The corporate brand is probably the least understood asset in most companies, yet it can be one of the greatest tools to building value. Tracking brand health and understanding your brand’s contribution to financial performance are critical in uncovering opportunities for growth, understanding ROI, determining brand strategy, and focusing marketing investments.
Although it is classified as an intangible asset, the corporate brand can be consistently measured and valued and therefore should be held to the same demands of performance as any other business asset. Yet as hard as it can be to get budgets approved for brand and marketing activities, it can be even harder to get budgets for brand health measurement and tracking.
To help you build your case, here are five reasons brand valuation matters:
1. Identify competitive advantage and opportunity.
Understanding brand value relative to competitors can inspire change in growth strategies. It’s not enough to simply be different from other providers; you must stand out in ways that drive value to achieve business success. The only way to do this is to understand the full context of the market and how it impacts your organization. Identifying shifts and trends in your brand’s strengths uncovers opportunities to advance through product / service adjacencies, geographical growth, and M&A activity. The proper brand intelligence also gives you insight into where the market is going before your competitors do.
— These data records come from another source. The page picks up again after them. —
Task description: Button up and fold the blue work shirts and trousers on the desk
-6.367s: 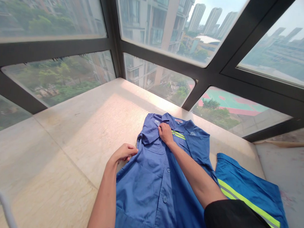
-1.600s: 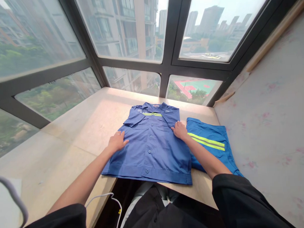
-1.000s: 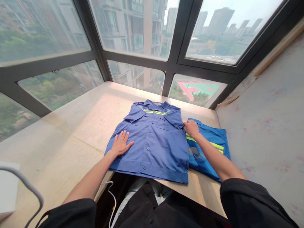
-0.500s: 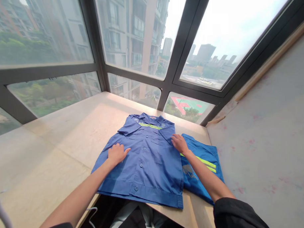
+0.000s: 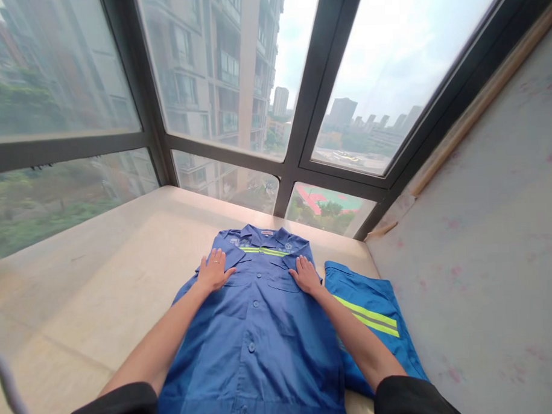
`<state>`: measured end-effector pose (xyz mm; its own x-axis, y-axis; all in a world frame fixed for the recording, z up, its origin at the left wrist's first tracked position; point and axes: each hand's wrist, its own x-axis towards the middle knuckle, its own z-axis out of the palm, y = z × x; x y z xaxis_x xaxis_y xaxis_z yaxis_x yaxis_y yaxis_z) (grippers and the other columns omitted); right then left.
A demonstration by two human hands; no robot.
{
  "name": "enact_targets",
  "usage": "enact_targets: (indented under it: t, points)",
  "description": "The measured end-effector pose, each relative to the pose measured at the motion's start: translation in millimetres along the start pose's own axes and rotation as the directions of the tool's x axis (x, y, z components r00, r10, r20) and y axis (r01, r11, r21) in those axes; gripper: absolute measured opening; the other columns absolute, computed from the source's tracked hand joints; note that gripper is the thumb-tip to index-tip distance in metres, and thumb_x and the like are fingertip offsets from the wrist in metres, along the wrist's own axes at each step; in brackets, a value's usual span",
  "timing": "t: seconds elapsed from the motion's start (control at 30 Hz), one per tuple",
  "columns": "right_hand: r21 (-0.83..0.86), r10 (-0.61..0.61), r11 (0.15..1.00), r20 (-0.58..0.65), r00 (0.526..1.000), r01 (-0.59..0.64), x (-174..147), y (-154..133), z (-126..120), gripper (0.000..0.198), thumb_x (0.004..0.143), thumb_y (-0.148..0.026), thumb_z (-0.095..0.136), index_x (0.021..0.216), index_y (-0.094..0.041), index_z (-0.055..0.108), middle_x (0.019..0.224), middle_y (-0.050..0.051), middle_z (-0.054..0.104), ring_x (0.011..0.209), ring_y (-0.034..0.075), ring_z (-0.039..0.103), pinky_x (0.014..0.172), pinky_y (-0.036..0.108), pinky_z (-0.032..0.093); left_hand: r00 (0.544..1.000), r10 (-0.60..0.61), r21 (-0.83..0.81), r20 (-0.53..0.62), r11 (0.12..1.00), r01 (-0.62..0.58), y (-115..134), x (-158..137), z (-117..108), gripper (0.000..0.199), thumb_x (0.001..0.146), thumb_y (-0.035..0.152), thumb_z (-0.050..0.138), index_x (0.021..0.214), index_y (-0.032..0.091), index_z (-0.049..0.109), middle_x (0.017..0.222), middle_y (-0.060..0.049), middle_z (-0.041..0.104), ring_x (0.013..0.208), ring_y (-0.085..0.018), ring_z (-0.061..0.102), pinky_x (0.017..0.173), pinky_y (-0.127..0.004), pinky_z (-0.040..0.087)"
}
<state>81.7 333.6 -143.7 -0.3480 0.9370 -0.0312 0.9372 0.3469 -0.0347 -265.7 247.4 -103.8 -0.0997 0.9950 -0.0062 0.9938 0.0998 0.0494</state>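
A blue button-front work shirt (image 5: 262, 328) lies front up, its collar toward the window and a yellow-green stripe across the chest. Both short sleeves are folded inward over the front. My left hand (image 5: 213, 272) rests flat on the sleeve at the left, fingers stretched out. On the opposite sleeve lies my right hand (image 5: 305, 275), also flat with its fingers extended. Neither hand grips the cloth. Right of the shirt sits a folded brighter blue garment (image 5: 364, 285) with yellow-green stripes, partly covered by my right forearm.
The pale tabletop (image 5: 101, 261) runs up to a dark window frame (image 5: 220, 156). A wall with faint flowers (image 5: 477, 272) borders the right side. At the lower left edge a grey cable-like thing (image 5: 11, 391) shows.
My left hand has moved up the shirt onto the left sleeve. My right hand has shifted from the shirt's right edge inward onto the other sleeve and flattened. The view has also shifted.
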Motion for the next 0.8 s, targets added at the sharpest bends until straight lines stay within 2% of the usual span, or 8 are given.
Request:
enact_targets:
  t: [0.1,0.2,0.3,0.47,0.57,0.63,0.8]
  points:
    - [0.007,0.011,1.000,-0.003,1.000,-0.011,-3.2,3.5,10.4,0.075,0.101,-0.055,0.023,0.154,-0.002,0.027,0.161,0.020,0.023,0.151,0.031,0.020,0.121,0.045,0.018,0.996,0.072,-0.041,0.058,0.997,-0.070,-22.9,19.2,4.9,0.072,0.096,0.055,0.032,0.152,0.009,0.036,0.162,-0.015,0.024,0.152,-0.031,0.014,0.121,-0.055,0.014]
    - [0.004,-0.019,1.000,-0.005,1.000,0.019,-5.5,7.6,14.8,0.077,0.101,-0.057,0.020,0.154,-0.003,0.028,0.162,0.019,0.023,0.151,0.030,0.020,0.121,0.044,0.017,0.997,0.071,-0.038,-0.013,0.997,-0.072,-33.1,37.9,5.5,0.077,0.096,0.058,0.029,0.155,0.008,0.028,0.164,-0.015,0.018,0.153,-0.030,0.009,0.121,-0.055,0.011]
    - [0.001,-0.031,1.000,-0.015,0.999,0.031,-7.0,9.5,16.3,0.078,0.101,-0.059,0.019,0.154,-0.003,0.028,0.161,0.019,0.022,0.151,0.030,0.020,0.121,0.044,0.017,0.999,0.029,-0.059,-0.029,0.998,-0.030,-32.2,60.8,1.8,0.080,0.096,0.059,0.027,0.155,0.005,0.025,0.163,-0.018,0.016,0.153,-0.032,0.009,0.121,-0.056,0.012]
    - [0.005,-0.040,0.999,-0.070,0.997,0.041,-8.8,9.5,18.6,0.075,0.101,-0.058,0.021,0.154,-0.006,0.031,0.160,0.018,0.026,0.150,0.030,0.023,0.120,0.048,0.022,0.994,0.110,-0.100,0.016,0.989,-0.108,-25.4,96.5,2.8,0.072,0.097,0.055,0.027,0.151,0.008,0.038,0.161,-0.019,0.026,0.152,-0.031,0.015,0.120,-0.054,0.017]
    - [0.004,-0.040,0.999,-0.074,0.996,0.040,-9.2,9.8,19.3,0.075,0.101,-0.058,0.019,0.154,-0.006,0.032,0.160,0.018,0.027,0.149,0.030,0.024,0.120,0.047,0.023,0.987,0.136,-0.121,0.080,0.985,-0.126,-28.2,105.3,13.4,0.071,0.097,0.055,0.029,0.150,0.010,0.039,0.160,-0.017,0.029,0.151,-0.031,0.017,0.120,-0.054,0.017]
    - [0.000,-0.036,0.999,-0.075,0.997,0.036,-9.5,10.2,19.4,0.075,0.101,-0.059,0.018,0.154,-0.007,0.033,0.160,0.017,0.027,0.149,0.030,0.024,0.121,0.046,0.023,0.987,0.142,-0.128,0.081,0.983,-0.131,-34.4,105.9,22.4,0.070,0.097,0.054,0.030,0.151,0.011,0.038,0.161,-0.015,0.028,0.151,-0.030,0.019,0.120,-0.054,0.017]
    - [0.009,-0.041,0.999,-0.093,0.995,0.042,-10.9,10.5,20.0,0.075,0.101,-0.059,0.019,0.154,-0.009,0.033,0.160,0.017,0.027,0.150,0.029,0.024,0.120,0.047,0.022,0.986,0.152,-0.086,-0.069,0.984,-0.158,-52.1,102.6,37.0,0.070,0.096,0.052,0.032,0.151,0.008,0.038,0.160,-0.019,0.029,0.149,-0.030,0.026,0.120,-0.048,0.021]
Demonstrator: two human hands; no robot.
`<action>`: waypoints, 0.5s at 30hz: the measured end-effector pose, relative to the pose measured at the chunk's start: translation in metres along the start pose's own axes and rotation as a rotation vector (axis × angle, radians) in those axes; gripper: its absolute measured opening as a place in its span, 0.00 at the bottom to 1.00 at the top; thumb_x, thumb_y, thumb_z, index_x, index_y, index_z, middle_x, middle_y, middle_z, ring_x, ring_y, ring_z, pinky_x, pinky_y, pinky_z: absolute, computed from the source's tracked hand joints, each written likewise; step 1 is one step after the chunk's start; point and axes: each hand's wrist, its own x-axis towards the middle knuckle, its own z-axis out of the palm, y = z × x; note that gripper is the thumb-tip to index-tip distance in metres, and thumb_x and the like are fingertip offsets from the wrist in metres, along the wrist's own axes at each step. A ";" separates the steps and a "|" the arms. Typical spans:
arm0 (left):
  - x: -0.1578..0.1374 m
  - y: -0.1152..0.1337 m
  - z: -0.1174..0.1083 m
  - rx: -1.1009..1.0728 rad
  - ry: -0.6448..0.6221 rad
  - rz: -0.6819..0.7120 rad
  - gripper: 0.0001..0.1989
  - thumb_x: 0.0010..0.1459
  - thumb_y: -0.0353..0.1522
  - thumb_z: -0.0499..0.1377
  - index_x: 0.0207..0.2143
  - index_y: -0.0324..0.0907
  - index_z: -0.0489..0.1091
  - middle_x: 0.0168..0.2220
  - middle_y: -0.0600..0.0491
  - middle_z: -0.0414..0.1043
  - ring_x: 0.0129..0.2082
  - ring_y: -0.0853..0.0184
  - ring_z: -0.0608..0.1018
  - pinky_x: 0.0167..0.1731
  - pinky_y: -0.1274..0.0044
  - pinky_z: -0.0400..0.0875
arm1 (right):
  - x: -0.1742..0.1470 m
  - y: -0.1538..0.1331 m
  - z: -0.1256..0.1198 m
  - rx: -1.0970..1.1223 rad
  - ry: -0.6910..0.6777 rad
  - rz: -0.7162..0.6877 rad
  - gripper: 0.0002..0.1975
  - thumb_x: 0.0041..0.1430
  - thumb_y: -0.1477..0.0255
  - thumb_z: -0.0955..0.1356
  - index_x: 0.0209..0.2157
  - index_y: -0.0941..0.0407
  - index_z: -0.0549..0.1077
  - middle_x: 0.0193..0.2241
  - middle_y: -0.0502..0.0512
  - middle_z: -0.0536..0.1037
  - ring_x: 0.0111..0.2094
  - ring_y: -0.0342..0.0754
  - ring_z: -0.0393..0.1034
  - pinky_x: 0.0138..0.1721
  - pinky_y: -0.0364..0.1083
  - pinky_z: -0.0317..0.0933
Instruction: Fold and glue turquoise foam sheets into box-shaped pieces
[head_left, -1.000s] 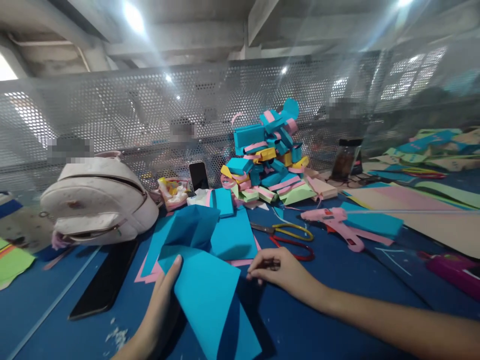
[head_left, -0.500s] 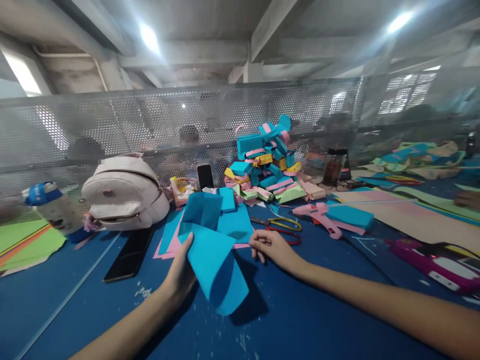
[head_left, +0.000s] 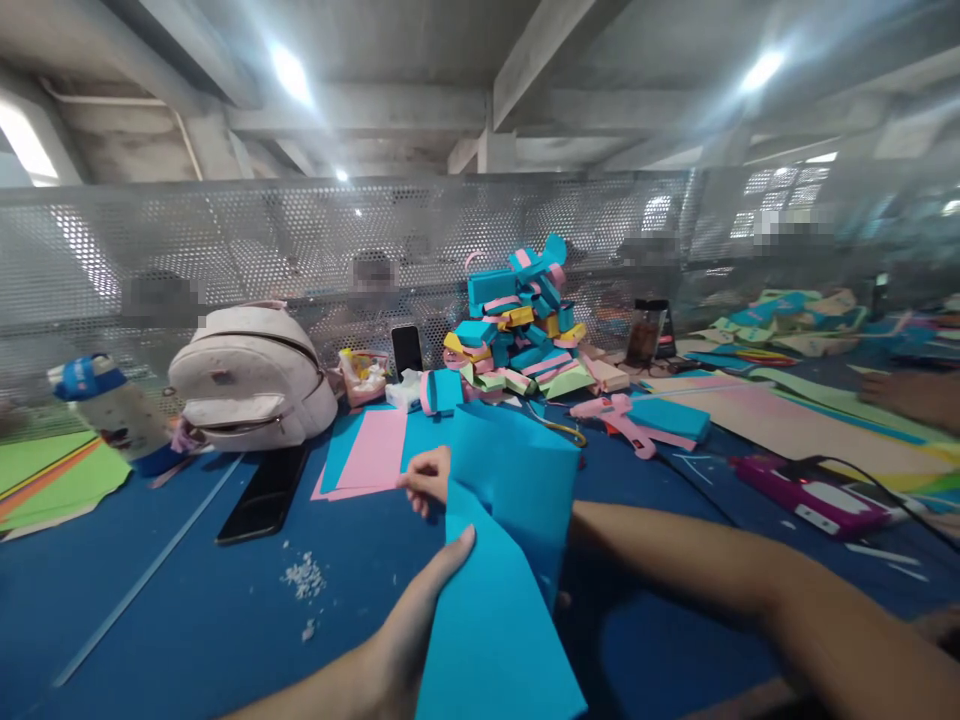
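My left hand (head_left: 431,600) grips a folded sheet of blue paper (head_left: 499,620), thumb on top of it. The sheet is creased, with its upper part bent upward. My right hand (head_left: 427,480) reaches across behind that paper, which hides part of the hand and wrist. Its fingers are curled together at the right edge of a pink sheet of paper (head_left: 375,445). Whether they pinch the pink sheet or anything else, I cannot make out. Under the pink sheet lie more blue and pink sheets.
Behind stands a heap of folded blue, pink and yellow paper pieces (head_left: 525,320). At left are a white backpack (head_left: 251,380), a bottle (head_left: 112,410) and a dark phone (head_left: 264,495). A pink glue gun (head_left: 619,420) and a purple device (head_left: 810,495) lie right. Another person's hand (head_left: 907,400) shows far right.
My left hand has moved right and nearer with the blue paper. My right hand has gone left behind it to the pink sheet. The scissors are now mostly hidden.
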 end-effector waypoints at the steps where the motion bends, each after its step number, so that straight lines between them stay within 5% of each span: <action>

When you ask the right questions and maintain a continuous pulse on the dynamics around you, you can predict market shifts and adjust accordingly.
2. Legitimize and optimize investments.
By understanding and defining the value brand creates, questions about brand-building investment change from whether to invest to how much to invest. If you have a solid benchmark of brand health, when you take on new activities such as sponsorship or social media – whether at the corporate or product level – you will be able to understand exactly the impact your efforts have on corporate value. You can model the impact of a projected lift in brand to determine expected financial results and compare outcomes with associated costs and identify optimal investment levels.
Companies that understand this manage their brand investment to maintain and maximize brand value. Coca-Cola, American Express and FedEx are consistently among the companies with the highest brand equity. They are each characterized as a company that communicates aggressively, shaping the landscape of its markets. This kind of presence has helped frame their markets to their own strengths and helped them reap the related benefits.
3. Enhance portfolio decisions.
Often businesses are managing a network of brands: enterprise brands, sub-brands, lines of business, and products / service brands. Consistently tracking and monitoring the health of each entity’s brand allows you to fully understand the entire ecosystem of your brand portfolio. You can understand the connections, influences and the “halo effect” that occurs between the master brand and sub-brands and vice-versa. Knowing this enables investment decisions that truly balance and streamline your portfolio.
4. Inform M&A, strategic alliances and licensing opportunities.
Understanding the value of all business assets informs negotiations in mergers, acquisitions and partnerships. M&A can be tricky, and emotional attachment to pre-existing entities can be strong. But by objectively assessing the value and dimension of all brands involved, leadership can strategically deploy those brands for maximum impact. Also, knowing the value your brand brings – and where its weaknesses may lie – helps identify opportunities for partnerships and acquisitions that may not have otherwise been obvious.
Tracking brand value can also open doors to turning your brand into a product itself. Knowing the brand’s value permits predictable revenue growth through licensing efforts. A brand on the move creates momentum that can be leveraged. Licensing is a great way to make significant income from the brand itself.
5. Validate the efforts of your team.
Measurement and metrics add science to the art of creative brand building. By utilizing a tangible measure of impact, leadership and marketing teams can be objectively evaluated for their stewardship and management of the brand asset over the long term. Creating a common vocabulary between brand and finance strengthens marketing’s position at the management table. Because the return for branding can be identified and tracked over time, the effort and results for all departments are visible. This permits all senior managers to work together for the optimum total return on investment throughout the company. When finance and marketing cooperate and work toward defined goals, everyone wins.